• **WHAT TO WORK ON**
Output only the lines below that start at the line containing "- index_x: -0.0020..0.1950" and end at the line containing "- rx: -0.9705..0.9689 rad", with both ends kept.

[Collected data entries]

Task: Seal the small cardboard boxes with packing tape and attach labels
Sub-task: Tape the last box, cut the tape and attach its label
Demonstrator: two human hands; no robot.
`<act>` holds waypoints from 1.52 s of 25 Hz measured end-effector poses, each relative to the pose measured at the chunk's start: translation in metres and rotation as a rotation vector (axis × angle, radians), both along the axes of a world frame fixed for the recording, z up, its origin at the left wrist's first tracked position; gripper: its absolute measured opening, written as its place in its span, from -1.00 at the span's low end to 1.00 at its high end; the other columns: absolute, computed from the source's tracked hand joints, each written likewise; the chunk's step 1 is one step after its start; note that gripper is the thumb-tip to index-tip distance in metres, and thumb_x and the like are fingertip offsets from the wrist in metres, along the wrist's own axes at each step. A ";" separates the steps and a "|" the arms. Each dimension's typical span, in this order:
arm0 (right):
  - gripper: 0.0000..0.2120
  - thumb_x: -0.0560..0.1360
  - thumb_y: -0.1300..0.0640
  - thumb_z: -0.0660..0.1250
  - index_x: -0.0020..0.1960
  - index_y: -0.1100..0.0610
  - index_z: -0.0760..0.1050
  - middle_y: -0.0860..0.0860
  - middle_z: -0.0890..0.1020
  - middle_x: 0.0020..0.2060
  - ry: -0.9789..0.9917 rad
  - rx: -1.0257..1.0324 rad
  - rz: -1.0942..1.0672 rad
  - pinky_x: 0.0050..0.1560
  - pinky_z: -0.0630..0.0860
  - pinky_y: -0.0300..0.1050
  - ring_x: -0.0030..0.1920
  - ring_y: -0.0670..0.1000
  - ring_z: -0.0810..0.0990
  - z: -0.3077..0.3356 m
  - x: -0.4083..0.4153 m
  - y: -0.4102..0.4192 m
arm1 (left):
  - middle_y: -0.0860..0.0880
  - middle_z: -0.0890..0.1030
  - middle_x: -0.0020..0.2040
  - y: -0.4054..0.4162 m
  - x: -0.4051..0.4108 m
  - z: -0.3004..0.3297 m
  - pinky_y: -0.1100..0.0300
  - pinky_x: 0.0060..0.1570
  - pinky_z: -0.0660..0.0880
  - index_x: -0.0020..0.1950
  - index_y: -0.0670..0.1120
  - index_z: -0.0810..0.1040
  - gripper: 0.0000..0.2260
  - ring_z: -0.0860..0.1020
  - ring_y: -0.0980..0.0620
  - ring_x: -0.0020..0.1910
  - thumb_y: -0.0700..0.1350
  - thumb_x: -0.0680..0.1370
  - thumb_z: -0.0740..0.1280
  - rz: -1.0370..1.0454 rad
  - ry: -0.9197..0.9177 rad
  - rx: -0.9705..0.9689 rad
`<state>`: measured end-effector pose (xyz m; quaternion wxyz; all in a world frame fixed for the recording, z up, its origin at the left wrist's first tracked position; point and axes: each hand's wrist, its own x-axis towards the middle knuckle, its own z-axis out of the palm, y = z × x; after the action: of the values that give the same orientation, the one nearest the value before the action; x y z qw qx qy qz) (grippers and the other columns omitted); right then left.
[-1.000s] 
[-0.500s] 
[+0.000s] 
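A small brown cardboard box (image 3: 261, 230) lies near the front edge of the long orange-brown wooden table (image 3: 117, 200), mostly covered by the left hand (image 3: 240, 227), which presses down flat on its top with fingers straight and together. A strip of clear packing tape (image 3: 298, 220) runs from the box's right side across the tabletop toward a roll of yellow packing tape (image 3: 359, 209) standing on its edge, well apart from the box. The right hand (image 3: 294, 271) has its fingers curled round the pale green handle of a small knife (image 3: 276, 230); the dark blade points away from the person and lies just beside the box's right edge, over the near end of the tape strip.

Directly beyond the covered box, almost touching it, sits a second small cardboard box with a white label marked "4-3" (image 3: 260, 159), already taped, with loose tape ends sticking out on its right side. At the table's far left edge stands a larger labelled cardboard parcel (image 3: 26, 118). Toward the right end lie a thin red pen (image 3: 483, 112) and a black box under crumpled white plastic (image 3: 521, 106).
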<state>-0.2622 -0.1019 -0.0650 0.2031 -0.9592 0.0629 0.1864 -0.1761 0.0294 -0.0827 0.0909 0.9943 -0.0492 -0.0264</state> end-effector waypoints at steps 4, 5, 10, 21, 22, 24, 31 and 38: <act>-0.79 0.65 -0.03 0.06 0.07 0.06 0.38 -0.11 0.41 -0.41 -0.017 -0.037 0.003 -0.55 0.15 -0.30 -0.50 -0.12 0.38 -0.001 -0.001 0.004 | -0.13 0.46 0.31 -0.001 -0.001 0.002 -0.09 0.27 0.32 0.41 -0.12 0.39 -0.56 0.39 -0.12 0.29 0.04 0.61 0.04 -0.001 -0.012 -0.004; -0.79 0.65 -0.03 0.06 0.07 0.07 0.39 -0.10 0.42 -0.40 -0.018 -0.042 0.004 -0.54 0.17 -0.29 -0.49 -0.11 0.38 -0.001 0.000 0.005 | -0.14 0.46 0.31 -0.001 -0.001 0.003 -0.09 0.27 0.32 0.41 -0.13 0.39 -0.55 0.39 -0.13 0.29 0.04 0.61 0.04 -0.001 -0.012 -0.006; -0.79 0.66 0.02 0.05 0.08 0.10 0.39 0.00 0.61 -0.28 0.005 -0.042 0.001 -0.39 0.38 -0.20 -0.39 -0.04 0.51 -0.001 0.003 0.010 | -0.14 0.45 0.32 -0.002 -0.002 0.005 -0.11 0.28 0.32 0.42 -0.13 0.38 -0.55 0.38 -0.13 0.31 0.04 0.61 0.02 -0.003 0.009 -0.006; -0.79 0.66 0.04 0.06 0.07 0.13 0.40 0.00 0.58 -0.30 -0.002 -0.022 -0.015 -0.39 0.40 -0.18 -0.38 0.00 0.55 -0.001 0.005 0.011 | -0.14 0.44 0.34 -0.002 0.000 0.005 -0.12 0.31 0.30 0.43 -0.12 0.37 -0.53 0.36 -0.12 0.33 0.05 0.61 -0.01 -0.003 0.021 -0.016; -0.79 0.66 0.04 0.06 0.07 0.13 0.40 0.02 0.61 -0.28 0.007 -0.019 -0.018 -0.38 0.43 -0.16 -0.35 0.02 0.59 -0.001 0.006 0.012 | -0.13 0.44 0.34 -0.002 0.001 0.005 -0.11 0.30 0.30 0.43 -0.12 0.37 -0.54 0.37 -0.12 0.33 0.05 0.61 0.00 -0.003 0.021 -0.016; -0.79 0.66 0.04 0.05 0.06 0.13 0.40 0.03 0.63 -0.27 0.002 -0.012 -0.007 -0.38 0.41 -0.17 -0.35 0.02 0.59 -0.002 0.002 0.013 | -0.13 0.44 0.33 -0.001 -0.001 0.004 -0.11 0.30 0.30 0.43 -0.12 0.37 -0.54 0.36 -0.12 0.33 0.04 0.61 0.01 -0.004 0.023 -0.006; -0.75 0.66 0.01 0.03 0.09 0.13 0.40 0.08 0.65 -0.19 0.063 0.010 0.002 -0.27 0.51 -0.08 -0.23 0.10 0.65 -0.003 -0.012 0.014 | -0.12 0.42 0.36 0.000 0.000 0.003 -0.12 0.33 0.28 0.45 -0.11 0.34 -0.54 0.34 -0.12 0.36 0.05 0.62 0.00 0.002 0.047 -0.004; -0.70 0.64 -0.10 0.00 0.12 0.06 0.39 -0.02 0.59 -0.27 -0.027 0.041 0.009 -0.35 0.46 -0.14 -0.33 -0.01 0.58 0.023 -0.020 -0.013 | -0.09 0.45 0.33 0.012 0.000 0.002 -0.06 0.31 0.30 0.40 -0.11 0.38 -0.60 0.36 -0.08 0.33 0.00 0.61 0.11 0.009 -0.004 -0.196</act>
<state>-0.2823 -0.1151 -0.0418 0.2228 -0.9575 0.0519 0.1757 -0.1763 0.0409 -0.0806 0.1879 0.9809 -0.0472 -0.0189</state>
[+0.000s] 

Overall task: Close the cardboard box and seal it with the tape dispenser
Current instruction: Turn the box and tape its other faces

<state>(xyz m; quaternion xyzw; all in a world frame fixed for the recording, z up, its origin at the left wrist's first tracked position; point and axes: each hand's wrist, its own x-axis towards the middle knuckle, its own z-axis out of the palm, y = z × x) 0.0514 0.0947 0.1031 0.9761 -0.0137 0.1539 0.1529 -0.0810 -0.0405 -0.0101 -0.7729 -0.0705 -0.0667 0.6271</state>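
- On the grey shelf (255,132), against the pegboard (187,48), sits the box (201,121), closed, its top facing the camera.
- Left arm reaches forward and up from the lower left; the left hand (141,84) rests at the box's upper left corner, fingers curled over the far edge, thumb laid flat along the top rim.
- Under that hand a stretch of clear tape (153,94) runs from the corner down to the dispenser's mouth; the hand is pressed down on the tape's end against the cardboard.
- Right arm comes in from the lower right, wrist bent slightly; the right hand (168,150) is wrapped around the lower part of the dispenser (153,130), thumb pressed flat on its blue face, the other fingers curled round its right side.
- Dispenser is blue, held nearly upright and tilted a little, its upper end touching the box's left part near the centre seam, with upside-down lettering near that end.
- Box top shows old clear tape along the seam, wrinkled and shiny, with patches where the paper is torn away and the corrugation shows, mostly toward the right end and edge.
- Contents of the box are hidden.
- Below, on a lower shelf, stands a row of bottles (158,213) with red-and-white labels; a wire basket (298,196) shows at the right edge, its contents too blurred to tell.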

• **TASK RESPONSE**
  - index_x: -0.0020..0.1950
  - index_y: -0.0670..0.1120
  - index_z: -0.0810..0.1040
  - gripper: 0.0000..0.2260
  - ring_z: -0.0860..0.1020
  - ring_y: -0.0980..0.0620
  - ring_x: -0.0020..0.1910
  - thumb_y: -0.0700..0.1350
  - thumb_x: -0.0680..0.1370
  - thumb_z: -0.0740..0.1280
  - rz: -1.0370..1.0454 rad
  - ry: -0.9197..0.9177 rad
  - rx: -0.9705..0.9689 rad

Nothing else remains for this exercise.